Would it change your perspective to know that 10m is not the maximum supply, but the starting supply? Only new SHD created will be through bonding.
If complexity of creating/depositing LP is a reason for choosing Bird over Waffle, I’d disagree with this argument.
Anyone who gets as far as Shade Protocol will be in to crypto, in to DeFi, have setup a CEX/Keplr wallet, traded on a DEX, etc. There are just so many hurdles and “difficult” steps to overcome before we reach Shade Protocol. It just seems crazy to me that we’d worry about “making things simple” at this stage.
Or we could use AnewbiZ suggestion to achieve the UX of Bird with the mechanics of Waffle:
Intuitively I like the buy pressure created by Waffle method. Providing SCRT/SHD LP to get discounted SHD makes us more emotionally invested in the success of Shade Protocol. Whereas if I can come along and drop $90 of OSMO to get $100 of SHD, I could just insta-dump, rinse and repeat.
Waffle helps build community, Bird encourages parasitic investing IMO.
I agree that initial bootstrapping will certainly be those of us that know the ins and outs of DeFi. Along with a few that know enough to reach out for help in our SHD and SCRT communities. The mechanic of waffle certainly sounds best for price. However a UI is the key to getting new people, and new money into the protocol,. And if we want full adoption. We want people to eventually hear about us, then check it out and jump on in without getting overwhelmed.
If we can get the UI to feel simple, but execute the waffle mechanic it’s ideal. Best of both worlds. I am not a dev tho, and I can’t say if that is feasible with our time line. Now that said, we can always integrate such a thing later. After bootstrapping and solidifying our initial liquidity.

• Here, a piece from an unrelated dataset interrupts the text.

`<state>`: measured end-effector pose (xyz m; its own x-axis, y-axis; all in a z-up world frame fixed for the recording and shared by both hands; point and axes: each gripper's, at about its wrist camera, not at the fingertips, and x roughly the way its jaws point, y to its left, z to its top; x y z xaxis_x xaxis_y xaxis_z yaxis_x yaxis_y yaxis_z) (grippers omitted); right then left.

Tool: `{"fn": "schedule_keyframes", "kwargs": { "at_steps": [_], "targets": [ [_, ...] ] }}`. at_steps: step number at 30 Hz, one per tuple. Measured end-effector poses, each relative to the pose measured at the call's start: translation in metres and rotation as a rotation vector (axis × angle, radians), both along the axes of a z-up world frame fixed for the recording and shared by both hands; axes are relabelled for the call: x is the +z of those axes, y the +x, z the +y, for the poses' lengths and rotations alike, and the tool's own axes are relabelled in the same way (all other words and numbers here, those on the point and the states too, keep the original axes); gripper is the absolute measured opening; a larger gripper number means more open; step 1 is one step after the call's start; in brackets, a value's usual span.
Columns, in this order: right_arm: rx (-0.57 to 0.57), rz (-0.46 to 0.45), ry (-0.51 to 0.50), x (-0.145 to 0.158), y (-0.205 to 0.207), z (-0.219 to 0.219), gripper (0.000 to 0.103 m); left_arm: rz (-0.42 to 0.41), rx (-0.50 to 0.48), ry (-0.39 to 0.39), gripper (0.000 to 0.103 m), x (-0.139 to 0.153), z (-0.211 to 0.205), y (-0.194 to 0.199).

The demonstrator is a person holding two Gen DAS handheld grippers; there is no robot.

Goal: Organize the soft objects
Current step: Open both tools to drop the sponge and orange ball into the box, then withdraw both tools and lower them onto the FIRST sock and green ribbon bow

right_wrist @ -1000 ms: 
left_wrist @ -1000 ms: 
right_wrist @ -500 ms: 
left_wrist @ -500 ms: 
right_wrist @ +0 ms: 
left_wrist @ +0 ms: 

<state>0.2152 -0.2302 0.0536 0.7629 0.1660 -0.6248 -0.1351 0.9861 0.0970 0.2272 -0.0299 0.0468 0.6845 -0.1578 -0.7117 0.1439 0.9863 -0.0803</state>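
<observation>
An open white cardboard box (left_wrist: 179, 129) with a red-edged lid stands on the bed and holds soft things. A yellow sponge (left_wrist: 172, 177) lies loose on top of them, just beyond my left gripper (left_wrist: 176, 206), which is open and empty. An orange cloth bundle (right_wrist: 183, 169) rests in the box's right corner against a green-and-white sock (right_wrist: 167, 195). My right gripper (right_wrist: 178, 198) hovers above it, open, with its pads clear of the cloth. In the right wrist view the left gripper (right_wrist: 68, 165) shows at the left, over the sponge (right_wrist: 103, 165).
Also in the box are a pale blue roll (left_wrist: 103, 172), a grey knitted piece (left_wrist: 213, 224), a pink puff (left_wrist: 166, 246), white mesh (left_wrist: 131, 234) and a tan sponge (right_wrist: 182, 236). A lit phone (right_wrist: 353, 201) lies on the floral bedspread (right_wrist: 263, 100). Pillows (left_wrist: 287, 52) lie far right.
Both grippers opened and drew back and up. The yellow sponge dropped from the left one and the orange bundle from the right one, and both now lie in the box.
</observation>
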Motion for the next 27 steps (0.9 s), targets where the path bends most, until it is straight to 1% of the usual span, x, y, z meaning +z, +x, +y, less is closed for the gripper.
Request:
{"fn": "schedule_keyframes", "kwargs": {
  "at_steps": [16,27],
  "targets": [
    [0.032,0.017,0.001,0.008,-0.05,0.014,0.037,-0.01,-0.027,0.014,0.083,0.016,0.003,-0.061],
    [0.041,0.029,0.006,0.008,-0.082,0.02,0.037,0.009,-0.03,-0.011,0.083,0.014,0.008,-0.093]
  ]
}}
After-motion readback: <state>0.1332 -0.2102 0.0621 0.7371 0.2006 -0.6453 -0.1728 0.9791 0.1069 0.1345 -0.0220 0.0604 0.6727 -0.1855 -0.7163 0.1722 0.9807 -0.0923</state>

I know additional collateral types will be added later down the roadmap. So adding a bird type mechanic at a later date, once some outside interest arises is not out of the question.

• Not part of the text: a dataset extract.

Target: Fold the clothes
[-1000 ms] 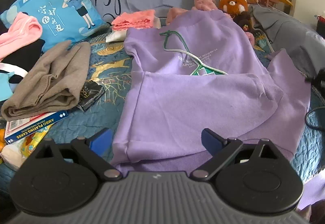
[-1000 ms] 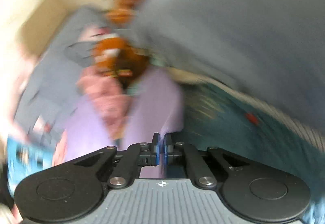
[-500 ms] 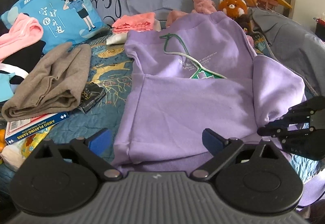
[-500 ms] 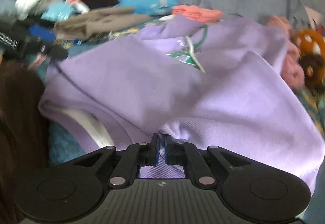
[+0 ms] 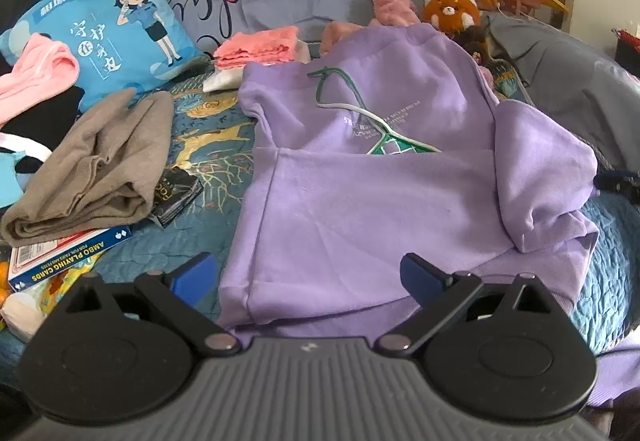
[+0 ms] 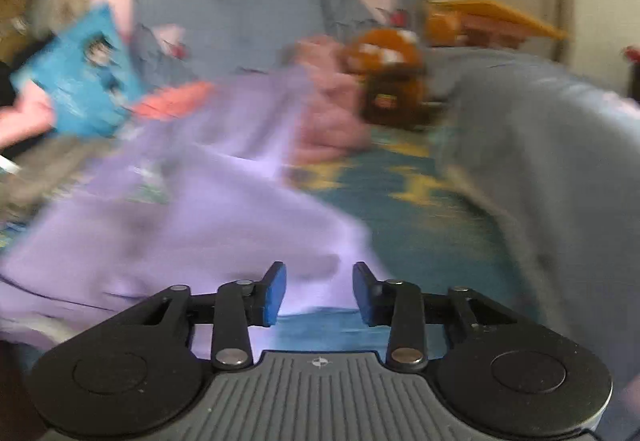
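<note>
A lilac sweatshirt [image 5: 360, 209] lies spread on the blue patterned bedspread [image 5: 208, 145], print side up. Both sleeves are folded in over its body, the right one [image 5: 536, 169] bunched at the edge. My left gripper [image 5: 308, 275] hovers open just short of the hem, with nothing between its blue pads. In the blurred right wrist view the right gripper [image 6: 318, 291] is above the sweatshirt's [image 6: 200, 225] right edge. Its jaws are opening and the cloth lies below them, not pinched. The right gripper's tip shows at the right edge of the left wrist view.
A folded taupe garment [image 5: 96, 169], a playing-card box [image 5: 68, 257] and a dark packet [image 5: 176, 193] lie left of the sweatshirt. Behind are a blue cartoon cushion [image 5: 108, 29], a coral folded cloth [image 5: 258, 47], pink clothes, a plush toy [image 5: 452, 11] and a grey quilt [image 5: 568, 81] at the right.
The right gripper carried the right sleeve over onto the sweatshirt's body, let it go as its jaws parted, and pulled back to the right. The left gripper stayed still and open.
</note>
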Motion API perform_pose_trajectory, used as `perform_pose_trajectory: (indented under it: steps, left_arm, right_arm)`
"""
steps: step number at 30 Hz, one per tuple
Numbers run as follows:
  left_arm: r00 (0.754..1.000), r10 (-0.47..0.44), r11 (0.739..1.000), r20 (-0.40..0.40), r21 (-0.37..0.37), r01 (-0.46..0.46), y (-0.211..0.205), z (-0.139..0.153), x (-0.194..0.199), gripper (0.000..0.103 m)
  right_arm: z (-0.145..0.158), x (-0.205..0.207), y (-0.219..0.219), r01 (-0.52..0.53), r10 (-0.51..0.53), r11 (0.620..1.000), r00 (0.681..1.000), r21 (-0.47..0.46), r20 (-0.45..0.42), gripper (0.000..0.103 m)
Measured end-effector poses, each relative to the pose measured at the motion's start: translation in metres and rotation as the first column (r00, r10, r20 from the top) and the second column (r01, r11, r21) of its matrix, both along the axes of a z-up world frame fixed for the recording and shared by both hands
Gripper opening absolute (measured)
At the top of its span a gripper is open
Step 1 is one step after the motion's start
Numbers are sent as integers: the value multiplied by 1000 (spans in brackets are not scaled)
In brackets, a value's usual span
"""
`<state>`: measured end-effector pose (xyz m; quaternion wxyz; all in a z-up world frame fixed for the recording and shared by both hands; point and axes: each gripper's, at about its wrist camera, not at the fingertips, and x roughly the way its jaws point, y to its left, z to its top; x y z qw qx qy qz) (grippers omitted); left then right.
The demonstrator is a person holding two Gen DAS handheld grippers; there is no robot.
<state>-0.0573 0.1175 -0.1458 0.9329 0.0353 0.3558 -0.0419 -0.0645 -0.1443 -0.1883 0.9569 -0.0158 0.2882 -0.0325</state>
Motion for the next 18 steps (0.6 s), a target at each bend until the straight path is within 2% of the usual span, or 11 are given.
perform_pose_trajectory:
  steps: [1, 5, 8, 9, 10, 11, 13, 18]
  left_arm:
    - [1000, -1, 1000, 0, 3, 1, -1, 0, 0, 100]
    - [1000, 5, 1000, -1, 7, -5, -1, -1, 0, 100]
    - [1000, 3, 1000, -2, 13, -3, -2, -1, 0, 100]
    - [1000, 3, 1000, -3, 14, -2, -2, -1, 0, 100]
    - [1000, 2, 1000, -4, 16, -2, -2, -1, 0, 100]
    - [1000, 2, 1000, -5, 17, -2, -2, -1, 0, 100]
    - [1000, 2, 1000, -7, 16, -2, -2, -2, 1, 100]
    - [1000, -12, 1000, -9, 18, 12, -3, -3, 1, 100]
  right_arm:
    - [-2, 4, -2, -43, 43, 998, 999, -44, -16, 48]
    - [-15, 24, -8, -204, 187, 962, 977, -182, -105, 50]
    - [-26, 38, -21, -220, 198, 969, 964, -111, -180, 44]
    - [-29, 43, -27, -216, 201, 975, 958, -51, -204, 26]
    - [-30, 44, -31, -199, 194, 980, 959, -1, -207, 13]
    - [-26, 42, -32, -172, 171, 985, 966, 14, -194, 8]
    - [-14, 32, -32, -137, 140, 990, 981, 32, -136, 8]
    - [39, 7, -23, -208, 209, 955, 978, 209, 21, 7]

I want adoption and i want solid foundational value.
I hrs this is why i days. I can support either. There is real value in simplified entry. But we are talking About a DeFi protocol that I believe is going to change the world, it’s reasonable that initial bootstrapping takes defi veterans.

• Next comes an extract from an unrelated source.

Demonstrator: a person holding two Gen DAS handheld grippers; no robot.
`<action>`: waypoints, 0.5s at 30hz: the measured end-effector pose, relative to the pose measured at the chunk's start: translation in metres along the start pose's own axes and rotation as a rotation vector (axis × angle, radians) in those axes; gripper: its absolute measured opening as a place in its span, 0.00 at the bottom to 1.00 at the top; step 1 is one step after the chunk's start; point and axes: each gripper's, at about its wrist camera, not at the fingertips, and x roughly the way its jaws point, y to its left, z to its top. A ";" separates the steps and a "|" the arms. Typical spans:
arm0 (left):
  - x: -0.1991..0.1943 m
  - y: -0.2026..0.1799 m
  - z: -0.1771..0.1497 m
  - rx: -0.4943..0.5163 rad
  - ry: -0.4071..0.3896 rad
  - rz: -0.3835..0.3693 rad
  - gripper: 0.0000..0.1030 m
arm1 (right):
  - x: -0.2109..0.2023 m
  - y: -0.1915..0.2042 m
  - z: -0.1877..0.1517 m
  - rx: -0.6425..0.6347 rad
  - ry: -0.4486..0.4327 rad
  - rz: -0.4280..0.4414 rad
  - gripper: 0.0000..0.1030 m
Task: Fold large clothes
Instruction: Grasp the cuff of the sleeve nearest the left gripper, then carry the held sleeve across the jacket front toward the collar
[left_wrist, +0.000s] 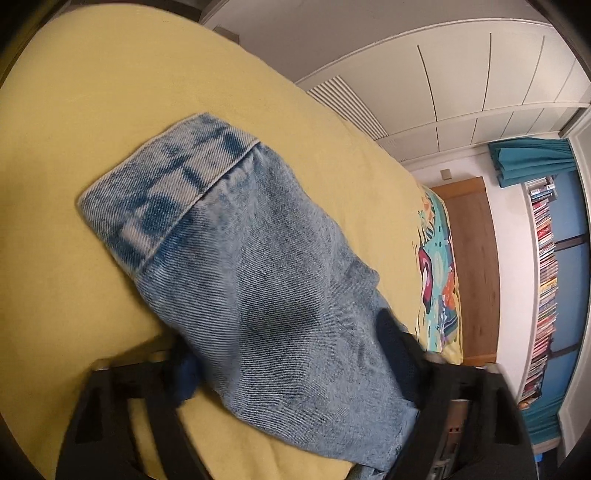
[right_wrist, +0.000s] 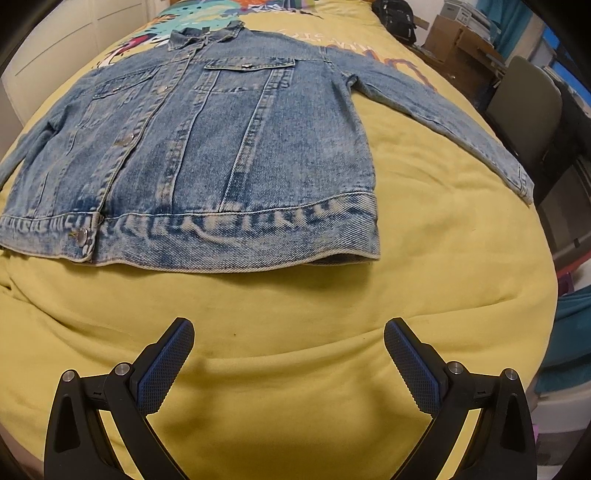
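1. Your left hand-held gripper (left_wrist: 291, 373) has its jaws spread around a sleeve of the faded blue denim jacket (right_wrist: 207, 147). The cuffed sleeve (left_wrist: 258, 266) lies between the fingers; I cannot tell whether they actually pinch the cloth.
2. Your right hand-held gripper (right_wrist: 289, 363) is wide apart and empty, hovering over bare cover just below the hem.
3. The jacket lies front-up and spread flat on the bed, collar far, right-side sleeve stretched out toward the bed edge.
4. Likely step: fold the left sleeve in across the chest. Grip near the cuff, lift just enough to clear, lay it straight without dragging the body.
5. Use the right one to pin the hem or shoulder if the denim shifts; it's stiff and heavy.
6. Surface: soft yellow bed cover (right_wrist: 295, 295), lumpy, with a colourful print near the collar.
7. Room: white cupboard doors (left_wrist: 461, 85), packed bookshelf (left_wrist: 546, 280), teal curtain (left_wrist: 532, 158), cardboard boxes (right_wrist: 454, 33), black bag (right_wrist: 397, 16).
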 end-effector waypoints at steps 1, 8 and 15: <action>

One thing I know, we need this to be done right.
AnewbiZ, this sums of my way of thinking really well. To me they buying of the Shade seems like a good thing, and I think in the long run it is possible to make it just as simple to use similar to how you can add to Osmosis LP with only 1 asset.
As I pointed out in the Shade Bond Issuance thread (Shade Bond Issuance - #11 by ChristianA), LPing is a very specific portfolio construction that takes a no-volatility position on the assets in the pool, so the act of selling SHD for LP, regardless of the waffle or bird model, means that we are taking a bearish position on SHD and a neutral but high volume position on whatever pair we sell the SHD for. It’s important to think about LPing with bonds in this way because if we don’t, we will run into a situation that effectively reduces down to “we are giving away $1 in exchange for $0.70” and that’s just bad management of money.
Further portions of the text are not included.